INFORMATION SUPPLIED
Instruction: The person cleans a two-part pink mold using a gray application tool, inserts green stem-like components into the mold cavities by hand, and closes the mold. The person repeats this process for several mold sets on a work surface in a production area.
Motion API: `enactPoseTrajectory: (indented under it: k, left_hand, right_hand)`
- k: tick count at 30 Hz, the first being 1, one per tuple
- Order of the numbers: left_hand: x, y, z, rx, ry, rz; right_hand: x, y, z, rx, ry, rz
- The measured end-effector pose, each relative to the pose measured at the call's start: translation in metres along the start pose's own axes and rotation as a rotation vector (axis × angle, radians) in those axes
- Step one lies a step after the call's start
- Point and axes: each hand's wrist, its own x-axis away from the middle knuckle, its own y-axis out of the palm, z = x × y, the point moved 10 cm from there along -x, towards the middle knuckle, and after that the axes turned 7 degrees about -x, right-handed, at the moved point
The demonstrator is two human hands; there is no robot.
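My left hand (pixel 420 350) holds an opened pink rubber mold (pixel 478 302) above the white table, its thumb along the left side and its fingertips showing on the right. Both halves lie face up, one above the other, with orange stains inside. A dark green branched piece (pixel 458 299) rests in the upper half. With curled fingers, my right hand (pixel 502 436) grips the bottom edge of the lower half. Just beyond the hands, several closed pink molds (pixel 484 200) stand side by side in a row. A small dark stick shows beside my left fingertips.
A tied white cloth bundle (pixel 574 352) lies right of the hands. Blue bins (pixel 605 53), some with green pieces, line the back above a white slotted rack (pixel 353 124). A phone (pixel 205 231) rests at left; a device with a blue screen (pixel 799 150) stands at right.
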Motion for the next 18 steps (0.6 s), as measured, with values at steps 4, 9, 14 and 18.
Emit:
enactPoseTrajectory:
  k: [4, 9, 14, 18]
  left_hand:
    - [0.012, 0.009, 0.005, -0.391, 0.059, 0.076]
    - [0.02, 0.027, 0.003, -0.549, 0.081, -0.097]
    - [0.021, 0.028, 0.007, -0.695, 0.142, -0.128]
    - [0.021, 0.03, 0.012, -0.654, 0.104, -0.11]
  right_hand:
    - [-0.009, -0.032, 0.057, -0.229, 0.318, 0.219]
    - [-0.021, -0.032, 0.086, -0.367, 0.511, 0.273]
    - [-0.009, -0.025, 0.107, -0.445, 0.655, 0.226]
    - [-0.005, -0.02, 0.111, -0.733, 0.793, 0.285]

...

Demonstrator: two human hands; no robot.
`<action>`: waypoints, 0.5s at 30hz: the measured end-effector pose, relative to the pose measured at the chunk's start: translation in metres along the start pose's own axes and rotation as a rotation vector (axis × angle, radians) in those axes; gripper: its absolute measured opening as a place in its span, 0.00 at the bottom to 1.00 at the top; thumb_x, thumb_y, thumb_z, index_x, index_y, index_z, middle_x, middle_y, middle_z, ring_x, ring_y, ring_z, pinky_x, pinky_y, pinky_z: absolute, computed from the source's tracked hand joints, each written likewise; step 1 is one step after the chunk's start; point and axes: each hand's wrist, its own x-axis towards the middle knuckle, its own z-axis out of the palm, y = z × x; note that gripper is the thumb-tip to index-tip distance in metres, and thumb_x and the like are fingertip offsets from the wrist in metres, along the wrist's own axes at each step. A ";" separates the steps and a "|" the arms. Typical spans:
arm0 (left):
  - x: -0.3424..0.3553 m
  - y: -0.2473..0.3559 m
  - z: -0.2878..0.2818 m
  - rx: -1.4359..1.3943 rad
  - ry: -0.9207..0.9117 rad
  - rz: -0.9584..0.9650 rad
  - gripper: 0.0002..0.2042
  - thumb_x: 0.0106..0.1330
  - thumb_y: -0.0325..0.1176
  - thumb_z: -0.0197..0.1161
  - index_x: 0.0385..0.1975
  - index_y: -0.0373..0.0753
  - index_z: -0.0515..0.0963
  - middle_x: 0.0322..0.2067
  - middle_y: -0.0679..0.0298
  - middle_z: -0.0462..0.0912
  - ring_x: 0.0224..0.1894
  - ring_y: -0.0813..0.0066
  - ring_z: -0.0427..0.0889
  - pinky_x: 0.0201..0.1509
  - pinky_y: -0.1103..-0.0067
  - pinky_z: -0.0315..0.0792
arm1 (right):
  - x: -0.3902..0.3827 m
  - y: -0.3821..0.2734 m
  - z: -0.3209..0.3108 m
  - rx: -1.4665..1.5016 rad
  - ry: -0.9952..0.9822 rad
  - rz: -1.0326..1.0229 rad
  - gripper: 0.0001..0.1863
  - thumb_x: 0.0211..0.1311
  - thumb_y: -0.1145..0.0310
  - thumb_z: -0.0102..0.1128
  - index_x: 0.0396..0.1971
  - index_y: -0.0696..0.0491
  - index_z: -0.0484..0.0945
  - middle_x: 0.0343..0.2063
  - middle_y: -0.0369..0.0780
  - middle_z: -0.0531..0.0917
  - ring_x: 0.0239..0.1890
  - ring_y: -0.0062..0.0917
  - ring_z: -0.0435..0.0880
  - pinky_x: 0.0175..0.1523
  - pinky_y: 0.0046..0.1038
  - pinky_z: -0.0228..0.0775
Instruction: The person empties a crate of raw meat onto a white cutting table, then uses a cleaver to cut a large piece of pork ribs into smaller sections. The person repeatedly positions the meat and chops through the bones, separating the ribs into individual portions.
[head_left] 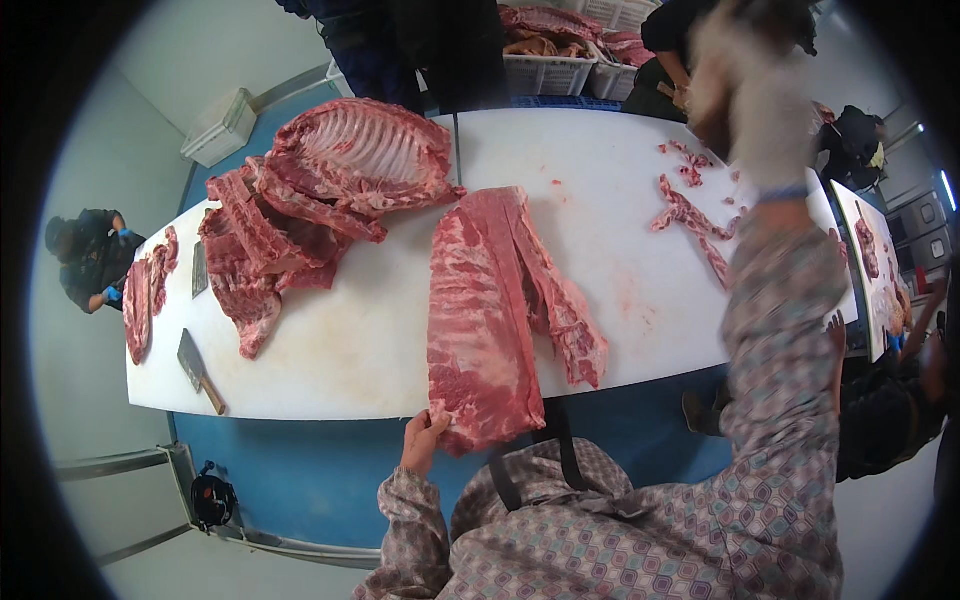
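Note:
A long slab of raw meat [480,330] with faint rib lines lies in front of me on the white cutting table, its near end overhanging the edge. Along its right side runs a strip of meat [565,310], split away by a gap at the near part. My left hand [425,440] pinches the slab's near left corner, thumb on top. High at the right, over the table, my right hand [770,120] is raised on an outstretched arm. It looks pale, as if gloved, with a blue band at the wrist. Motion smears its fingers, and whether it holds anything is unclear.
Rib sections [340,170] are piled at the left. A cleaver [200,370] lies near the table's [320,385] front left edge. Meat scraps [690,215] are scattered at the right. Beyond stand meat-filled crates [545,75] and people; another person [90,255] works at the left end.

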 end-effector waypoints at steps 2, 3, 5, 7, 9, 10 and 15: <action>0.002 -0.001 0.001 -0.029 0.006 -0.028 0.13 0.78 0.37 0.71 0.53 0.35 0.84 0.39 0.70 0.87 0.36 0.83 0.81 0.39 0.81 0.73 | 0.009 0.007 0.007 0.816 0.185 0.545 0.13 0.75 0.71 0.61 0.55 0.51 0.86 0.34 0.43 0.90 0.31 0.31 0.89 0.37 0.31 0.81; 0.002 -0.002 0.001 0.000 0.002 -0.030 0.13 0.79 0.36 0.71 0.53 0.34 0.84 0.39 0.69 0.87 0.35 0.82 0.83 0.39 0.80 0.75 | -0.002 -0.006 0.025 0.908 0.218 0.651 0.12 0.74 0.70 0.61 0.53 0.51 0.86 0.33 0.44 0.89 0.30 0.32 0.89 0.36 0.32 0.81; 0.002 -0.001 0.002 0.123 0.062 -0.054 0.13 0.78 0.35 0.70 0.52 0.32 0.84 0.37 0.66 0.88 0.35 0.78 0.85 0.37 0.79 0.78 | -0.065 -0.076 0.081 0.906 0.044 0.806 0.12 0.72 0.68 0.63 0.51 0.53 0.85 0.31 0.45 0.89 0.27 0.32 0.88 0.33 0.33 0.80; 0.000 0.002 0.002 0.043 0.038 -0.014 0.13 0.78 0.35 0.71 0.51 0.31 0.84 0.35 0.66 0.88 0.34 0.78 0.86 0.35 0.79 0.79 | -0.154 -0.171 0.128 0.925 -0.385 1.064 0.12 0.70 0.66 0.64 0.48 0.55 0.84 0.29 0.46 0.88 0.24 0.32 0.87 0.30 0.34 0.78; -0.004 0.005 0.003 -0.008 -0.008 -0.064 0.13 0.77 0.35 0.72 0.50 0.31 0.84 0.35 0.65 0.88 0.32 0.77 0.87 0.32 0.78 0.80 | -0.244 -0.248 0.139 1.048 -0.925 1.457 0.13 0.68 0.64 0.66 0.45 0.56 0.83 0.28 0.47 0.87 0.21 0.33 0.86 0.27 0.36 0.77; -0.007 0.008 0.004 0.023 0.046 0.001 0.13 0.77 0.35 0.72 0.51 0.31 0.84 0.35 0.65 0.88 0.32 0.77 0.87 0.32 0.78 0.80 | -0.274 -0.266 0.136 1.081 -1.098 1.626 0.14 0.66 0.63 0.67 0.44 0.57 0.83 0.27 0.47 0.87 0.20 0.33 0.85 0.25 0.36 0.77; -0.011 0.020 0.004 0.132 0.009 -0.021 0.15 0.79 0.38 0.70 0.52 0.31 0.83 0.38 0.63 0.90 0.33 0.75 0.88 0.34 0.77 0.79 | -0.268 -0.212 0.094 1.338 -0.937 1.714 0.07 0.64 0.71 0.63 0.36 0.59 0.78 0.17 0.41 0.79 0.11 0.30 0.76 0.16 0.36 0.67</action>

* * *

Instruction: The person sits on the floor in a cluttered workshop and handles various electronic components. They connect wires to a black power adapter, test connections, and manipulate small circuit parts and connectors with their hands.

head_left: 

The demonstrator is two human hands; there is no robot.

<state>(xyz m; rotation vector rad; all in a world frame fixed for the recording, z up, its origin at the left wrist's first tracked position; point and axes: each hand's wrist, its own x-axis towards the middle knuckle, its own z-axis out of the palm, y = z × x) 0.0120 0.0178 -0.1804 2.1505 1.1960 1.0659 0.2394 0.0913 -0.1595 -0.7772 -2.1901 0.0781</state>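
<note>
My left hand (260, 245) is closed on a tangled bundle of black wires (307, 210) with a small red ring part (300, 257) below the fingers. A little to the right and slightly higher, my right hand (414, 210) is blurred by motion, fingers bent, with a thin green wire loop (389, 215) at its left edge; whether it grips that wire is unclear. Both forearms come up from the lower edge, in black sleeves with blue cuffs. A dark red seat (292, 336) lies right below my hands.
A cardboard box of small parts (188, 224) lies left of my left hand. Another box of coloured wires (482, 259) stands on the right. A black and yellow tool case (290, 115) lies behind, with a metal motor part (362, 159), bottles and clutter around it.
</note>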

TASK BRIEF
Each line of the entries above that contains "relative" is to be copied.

OUTPUT OF THE EXERCISE
- The measured end-effector pose, each relative to the pose measured at the call's start: translation in metres along the start pose's own axes and rotation as a rotation vector (axis × angle, radians) in those axes
`<action>`: waypoints, 0.5s at 30hz: the measured end-effector pose, relative to the pose measured at the chunk's start: translation in metres along the start pose's own axes and rotation as a rotation vector (axis × angle, radians) in those axes; gripper: its absolute measured opening as a place in its span, 0.00 at the bottom to 1.00 at the top; thumb_x, thumb_y, thumb_z, index_x, index_y, index_z, middle_x, middle_y, middle_z, ring_x, ring_y, ring_z, pinky_x, pinky_y, pinky_z: absolute, computed from the source's tracked hand joints, each written likewise; step 1 is one step after the chunk's start; point and axes: each hand's wrist, its own x-axis towards the middle knuckle, its own z-axis out of the palm, y = z × x; note that gripper is the thumb-tip to index-tip distance in metres, and thumb_x and the like are fingertip offsets from the wrist in metres, along the wrist's own axes at each step. A ";" separates the steps and a "|" the arms. Typical spans:

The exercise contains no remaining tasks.